▸ Instructions for the task
Extract, unchanged, every line from the top of the material below through the line with "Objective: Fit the", and no more.

*** Opening Recorded data ***

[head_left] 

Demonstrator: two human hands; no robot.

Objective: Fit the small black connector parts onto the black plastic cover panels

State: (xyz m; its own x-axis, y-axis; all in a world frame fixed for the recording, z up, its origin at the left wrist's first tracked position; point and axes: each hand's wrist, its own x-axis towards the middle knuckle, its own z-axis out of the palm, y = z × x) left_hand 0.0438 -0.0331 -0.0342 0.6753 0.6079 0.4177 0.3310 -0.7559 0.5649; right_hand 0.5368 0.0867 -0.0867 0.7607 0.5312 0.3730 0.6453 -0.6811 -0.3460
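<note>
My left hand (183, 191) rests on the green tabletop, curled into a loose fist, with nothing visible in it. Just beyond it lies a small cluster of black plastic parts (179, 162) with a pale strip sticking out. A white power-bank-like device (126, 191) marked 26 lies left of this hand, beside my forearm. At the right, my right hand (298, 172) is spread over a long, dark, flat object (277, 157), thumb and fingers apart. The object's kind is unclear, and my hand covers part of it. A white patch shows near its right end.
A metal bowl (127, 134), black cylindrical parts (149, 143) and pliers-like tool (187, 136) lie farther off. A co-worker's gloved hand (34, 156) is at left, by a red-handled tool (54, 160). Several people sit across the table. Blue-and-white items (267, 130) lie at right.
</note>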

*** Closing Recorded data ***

▸ Result below
[head_left] 

Demonstrator: two human hands; no robot.

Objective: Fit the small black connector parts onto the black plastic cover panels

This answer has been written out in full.